PROBLEM STATEMENT =
Filter this listing down to the lines that contain the word "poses", and copy them.

GIVEN DATA =
========================================

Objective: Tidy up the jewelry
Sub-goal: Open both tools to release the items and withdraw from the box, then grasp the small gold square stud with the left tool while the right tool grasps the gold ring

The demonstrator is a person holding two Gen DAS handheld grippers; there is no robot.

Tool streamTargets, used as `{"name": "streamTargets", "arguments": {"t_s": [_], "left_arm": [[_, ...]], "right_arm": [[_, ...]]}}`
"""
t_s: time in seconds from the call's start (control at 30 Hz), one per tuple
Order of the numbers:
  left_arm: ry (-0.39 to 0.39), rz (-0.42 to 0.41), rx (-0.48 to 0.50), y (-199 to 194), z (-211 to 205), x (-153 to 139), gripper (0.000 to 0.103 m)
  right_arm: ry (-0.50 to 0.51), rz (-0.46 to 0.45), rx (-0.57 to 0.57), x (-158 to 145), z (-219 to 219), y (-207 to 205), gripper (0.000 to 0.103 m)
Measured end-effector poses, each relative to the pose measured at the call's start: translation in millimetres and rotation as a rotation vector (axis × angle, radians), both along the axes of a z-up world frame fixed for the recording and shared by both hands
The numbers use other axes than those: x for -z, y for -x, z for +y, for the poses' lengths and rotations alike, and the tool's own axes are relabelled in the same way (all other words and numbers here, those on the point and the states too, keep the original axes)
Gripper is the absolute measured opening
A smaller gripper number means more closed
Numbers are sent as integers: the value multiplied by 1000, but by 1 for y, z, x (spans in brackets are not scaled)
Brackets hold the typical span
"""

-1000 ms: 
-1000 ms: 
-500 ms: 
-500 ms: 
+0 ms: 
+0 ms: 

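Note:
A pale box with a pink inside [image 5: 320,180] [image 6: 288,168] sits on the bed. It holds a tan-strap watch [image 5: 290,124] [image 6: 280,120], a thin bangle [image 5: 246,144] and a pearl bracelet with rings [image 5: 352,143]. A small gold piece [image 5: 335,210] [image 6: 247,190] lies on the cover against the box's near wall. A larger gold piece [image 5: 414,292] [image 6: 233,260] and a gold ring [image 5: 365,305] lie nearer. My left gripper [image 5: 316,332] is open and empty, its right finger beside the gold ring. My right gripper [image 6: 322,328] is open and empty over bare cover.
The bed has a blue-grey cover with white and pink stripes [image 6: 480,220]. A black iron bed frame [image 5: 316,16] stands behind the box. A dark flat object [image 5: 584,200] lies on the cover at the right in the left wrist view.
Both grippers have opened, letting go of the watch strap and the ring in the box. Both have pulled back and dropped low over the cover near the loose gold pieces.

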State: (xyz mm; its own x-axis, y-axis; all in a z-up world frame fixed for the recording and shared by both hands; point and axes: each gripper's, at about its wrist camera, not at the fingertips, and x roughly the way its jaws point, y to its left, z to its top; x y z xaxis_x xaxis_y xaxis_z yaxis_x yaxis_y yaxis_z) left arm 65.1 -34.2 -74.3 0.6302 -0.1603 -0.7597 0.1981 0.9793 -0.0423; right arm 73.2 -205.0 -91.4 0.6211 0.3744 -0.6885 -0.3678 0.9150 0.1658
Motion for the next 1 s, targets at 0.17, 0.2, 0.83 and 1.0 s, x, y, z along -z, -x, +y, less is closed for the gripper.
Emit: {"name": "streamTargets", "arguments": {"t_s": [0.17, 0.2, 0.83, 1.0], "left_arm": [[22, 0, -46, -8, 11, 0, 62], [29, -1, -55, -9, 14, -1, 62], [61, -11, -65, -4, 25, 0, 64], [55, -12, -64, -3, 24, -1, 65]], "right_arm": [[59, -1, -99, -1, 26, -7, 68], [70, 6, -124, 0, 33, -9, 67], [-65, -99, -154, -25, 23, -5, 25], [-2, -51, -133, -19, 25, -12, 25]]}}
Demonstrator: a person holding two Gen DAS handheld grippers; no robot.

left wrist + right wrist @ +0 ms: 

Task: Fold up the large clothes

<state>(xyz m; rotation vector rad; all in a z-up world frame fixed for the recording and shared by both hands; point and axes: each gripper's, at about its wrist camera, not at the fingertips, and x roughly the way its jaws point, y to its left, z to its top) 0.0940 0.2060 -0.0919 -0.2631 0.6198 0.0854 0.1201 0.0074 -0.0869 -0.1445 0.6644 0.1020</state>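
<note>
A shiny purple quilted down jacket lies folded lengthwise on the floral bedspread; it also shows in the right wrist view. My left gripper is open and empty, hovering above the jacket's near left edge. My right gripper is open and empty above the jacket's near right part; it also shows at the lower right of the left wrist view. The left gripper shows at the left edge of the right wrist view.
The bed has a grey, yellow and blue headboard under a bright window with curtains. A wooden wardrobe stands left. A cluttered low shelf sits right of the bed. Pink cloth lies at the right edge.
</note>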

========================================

RESPONSE =
Measured end-effector poses, each relative to the pose measured at the call's start: translation in millimetres and rotation as a rotation vector (axis × angle, radians), both along the axes of a z-up world frame fixed for the recording and shared by both hands
The numbers use other axes than those: x for -z, y for -x, z for +y, for the poses' lengths and rotations alike, and the tool's own axes are relabelled in the same way (all other words and numbers here, those on the point and the states too, keep the original axes)

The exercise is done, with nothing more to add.